* **Aim of the task**: Using "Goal" as the search string, find the matching lines below and copy them.

* **Entries provided**:
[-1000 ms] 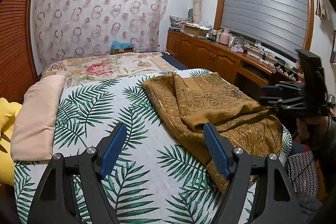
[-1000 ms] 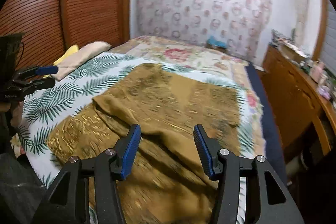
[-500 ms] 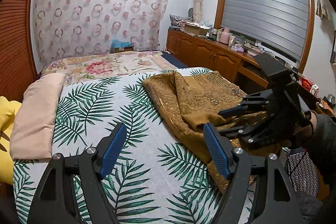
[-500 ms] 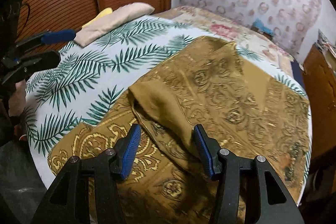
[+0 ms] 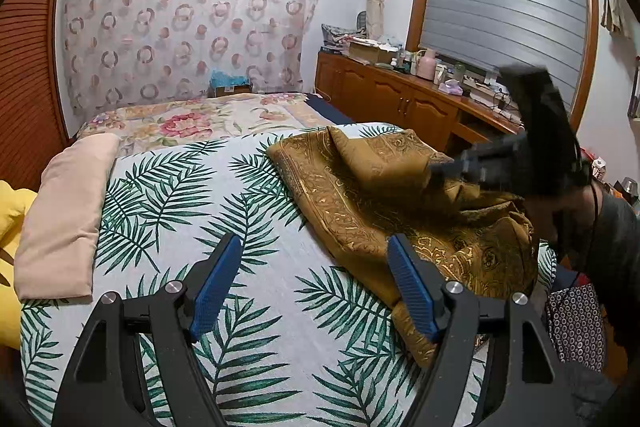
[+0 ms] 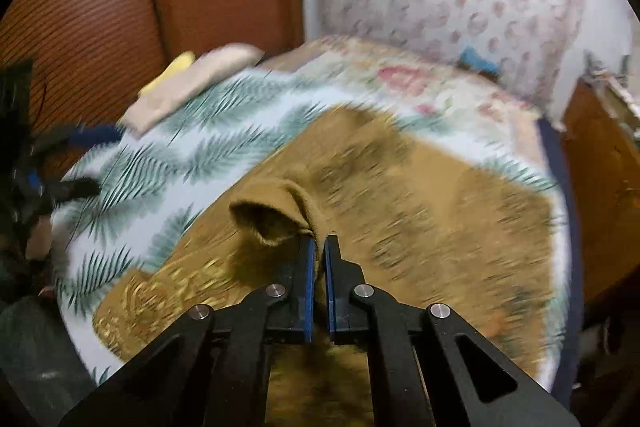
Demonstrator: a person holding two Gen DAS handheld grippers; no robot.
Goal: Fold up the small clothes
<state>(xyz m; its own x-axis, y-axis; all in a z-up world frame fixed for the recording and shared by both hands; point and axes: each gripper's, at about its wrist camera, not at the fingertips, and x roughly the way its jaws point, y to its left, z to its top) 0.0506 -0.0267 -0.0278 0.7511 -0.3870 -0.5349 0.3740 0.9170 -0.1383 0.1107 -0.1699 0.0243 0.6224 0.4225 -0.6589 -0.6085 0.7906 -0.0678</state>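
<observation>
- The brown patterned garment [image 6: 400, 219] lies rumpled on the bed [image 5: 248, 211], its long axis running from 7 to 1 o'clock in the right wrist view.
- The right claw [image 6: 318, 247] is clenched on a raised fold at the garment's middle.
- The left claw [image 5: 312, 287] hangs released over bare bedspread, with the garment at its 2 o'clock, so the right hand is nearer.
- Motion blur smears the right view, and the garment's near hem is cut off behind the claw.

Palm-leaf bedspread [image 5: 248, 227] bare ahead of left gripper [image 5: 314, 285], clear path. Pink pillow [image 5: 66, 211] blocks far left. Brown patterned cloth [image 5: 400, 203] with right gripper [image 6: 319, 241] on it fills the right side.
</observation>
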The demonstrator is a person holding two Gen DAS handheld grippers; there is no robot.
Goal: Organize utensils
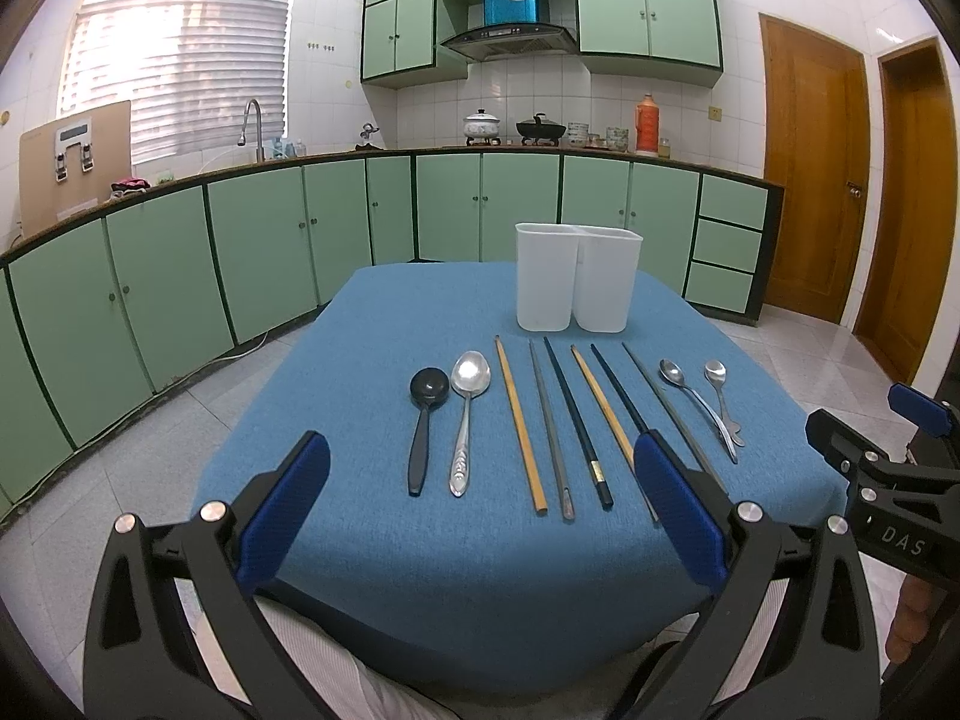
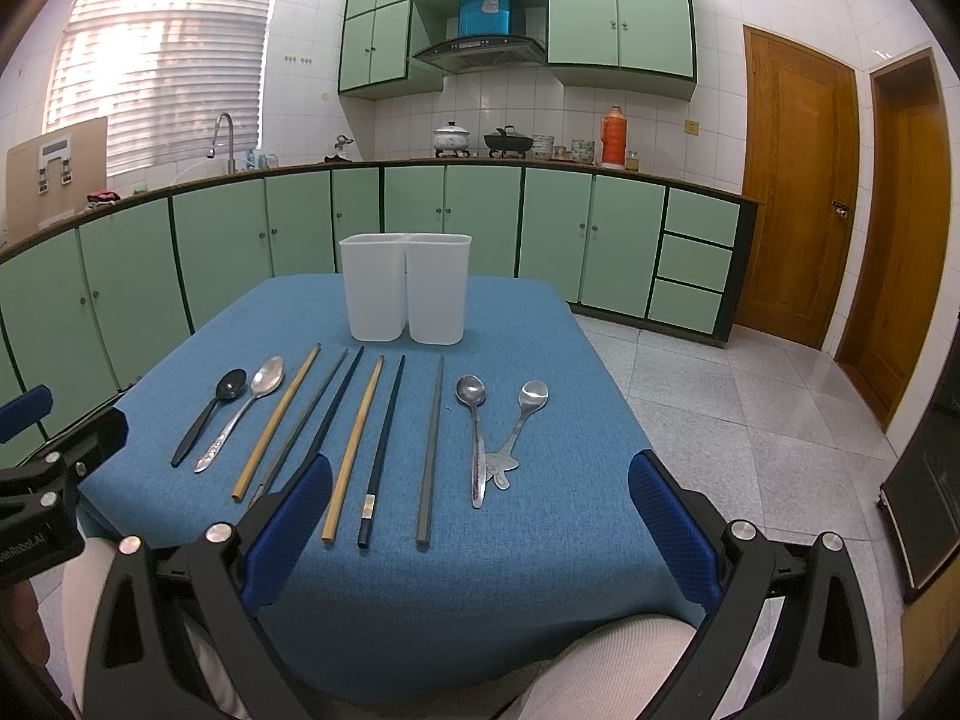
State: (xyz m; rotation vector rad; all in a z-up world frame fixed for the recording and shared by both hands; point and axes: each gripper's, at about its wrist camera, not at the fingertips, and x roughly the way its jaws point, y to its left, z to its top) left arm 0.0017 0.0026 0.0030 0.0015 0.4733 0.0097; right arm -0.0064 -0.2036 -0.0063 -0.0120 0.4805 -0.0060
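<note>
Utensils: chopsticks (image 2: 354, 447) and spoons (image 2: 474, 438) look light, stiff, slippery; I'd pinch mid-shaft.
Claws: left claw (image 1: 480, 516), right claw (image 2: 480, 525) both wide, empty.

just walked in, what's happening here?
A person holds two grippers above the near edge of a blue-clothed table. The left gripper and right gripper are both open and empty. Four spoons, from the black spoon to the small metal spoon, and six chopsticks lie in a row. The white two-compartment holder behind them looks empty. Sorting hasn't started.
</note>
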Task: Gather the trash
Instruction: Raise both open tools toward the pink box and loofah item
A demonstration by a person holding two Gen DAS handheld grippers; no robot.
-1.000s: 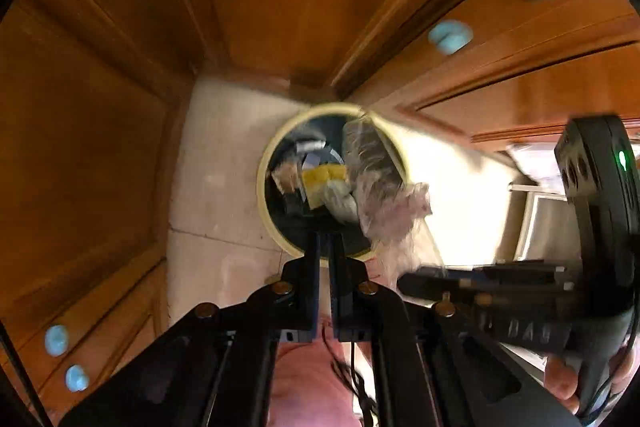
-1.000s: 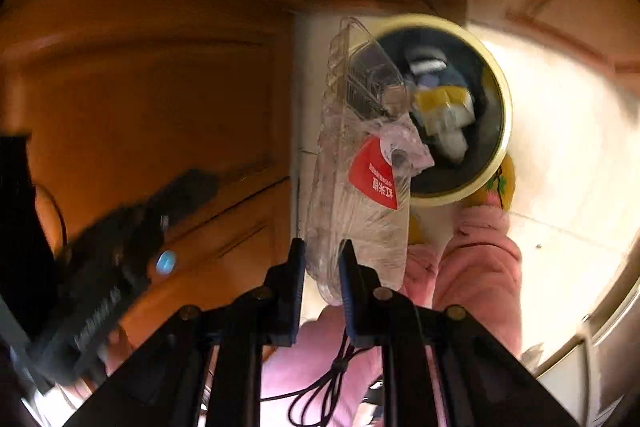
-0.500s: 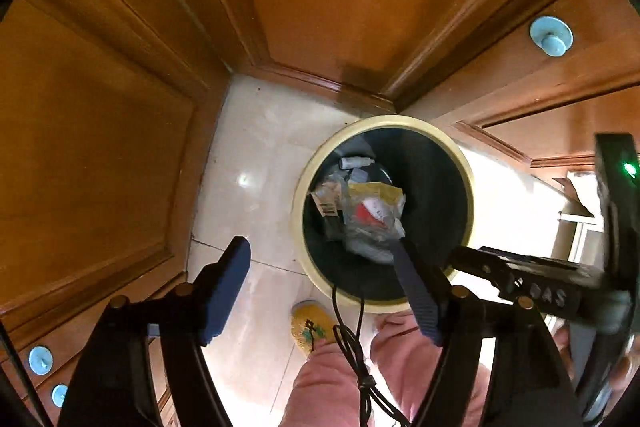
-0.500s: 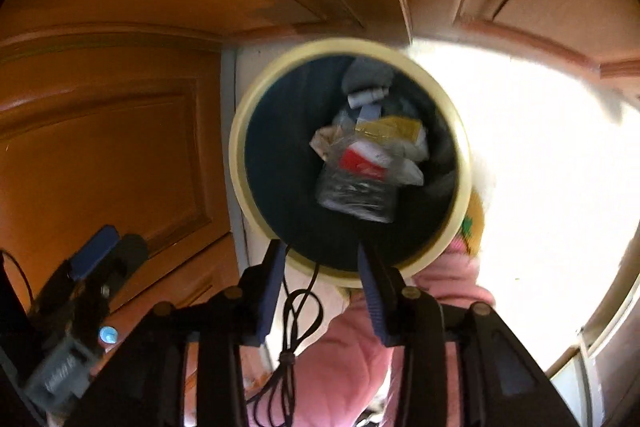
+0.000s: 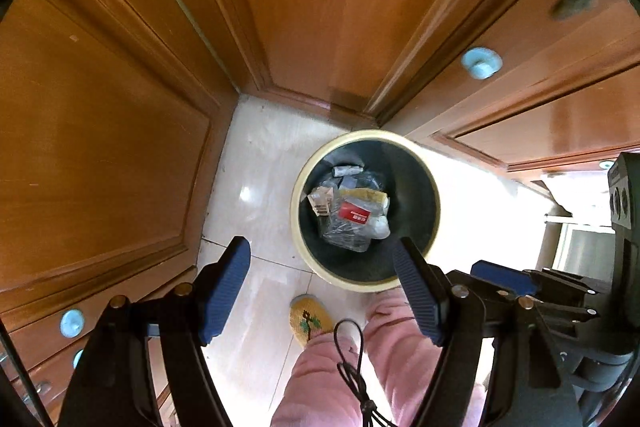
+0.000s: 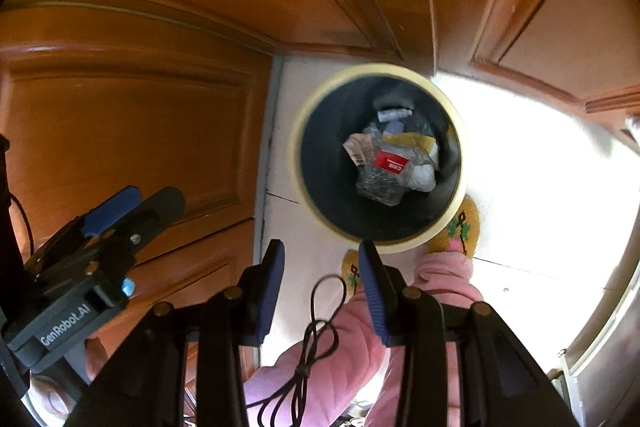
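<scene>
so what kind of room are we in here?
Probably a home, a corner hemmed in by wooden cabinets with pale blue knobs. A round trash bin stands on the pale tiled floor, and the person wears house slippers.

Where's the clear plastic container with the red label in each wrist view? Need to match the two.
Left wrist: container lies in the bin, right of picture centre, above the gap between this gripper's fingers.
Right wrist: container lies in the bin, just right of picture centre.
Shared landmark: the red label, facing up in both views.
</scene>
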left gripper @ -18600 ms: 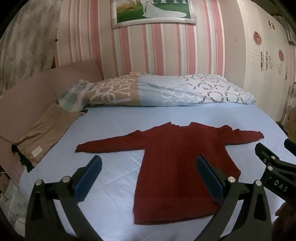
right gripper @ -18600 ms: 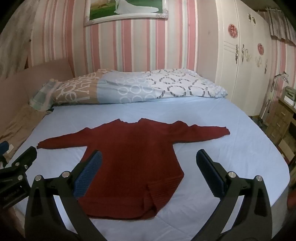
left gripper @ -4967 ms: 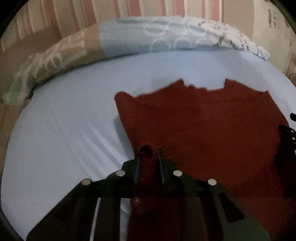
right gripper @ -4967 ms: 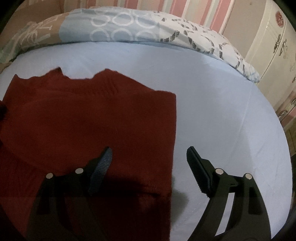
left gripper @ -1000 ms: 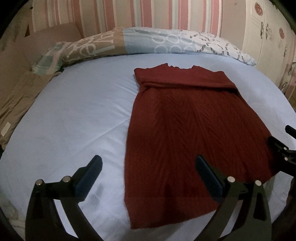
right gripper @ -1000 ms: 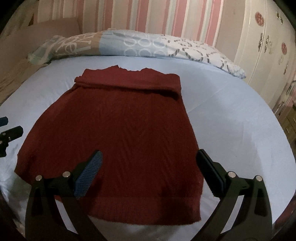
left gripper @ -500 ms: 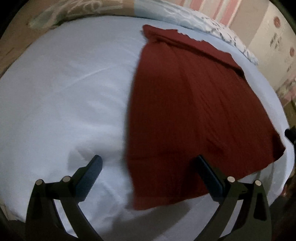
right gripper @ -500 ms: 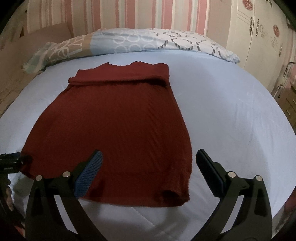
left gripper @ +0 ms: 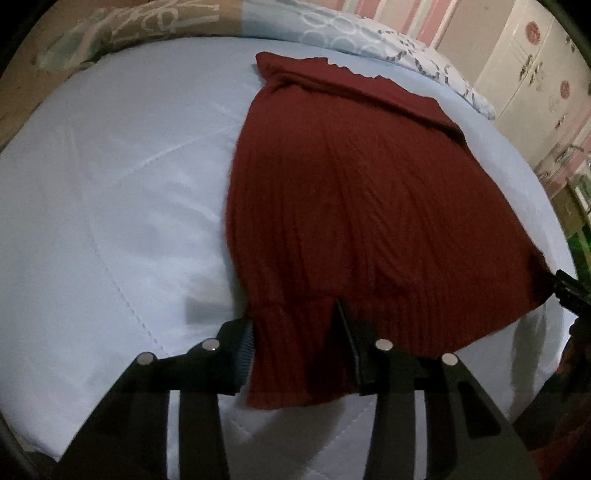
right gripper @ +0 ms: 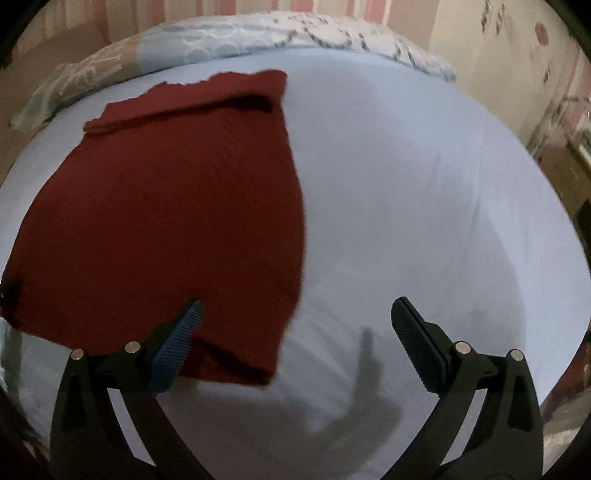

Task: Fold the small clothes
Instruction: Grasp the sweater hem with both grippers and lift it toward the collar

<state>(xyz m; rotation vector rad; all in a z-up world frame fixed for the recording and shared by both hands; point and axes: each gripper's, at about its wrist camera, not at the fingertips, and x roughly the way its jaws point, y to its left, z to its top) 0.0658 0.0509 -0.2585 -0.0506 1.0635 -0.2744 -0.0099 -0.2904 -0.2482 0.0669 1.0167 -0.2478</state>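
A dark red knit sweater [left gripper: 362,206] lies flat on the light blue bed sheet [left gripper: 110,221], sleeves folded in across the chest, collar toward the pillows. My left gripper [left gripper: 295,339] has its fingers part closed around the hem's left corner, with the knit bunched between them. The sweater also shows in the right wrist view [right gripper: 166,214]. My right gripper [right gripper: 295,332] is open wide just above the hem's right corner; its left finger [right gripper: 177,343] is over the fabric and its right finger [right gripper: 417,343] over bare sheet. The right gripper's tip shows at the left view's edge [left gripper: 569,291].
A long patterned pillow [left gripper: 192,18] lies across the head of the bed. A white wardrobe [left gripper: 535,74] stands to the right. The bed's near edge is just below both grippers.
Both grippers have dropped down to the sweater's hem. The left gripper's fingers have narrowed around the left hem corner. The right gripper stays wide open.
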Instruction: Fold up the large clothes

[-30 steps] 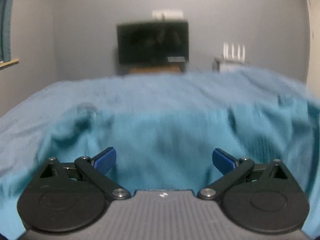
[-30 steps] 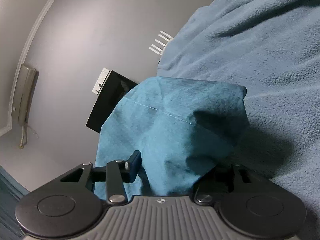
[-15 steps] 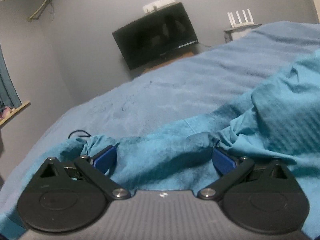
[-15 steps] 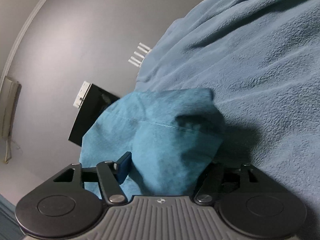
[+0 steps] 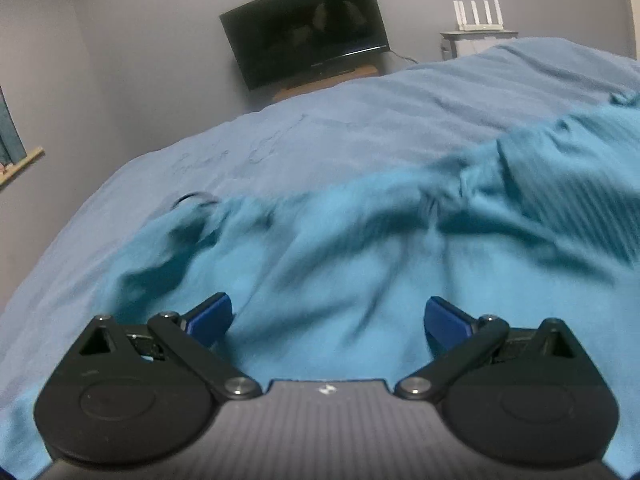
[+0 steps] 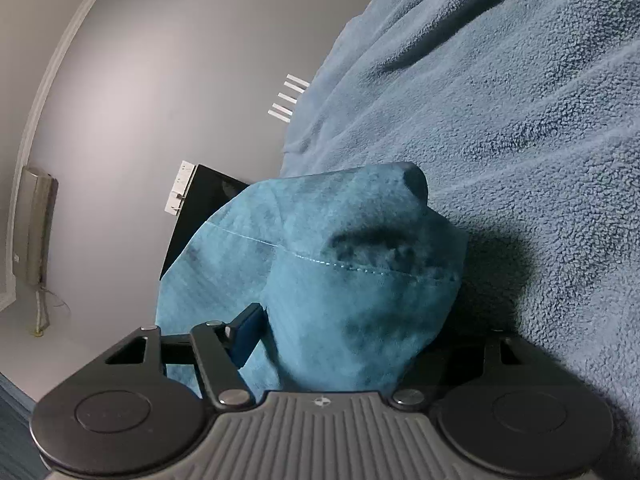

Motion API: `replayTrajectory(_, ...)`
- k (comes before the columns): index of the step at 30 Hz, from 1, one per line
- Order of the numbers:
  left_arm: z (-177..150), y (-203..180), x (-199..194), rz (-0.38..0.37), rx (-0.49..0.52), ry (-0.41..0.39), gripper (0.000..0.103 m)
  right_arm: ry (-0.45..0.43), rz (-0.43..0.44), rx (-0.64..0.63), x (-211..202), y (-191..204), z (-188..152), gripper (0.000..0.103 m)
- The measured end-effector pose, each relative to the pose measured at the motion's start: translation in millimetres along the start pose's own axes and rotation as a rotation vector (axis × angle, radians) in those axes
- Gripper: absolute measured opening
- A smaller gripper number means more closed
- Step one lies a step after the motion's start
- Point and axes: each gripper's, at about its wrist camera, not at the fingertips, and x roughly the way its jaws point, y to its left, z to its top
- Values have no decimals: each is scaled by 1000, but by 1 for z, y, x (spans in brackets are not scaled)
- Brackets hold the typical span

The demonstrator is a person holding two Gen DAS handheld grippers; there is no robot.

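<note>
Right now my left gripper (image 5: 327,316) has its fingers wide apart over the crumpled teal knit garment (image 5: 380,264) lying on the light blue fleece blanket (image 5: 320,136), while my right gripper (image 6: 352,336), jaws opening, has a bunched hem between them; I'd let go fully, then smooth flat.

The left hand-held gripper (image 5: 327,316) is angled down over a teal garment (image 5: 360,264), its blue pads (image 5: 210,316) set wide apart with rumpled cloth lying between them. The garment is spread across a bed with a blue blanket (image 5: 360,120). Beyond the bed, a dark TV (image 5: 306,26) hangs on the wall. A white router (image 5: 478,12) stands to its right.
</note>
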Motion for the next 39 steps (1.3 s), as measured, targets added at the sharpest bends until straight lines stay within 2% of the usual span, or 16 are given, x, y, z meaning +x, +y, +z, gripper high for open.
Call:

* **Answer to the exercise**:
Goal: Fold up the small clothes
Goal: Organize utensils

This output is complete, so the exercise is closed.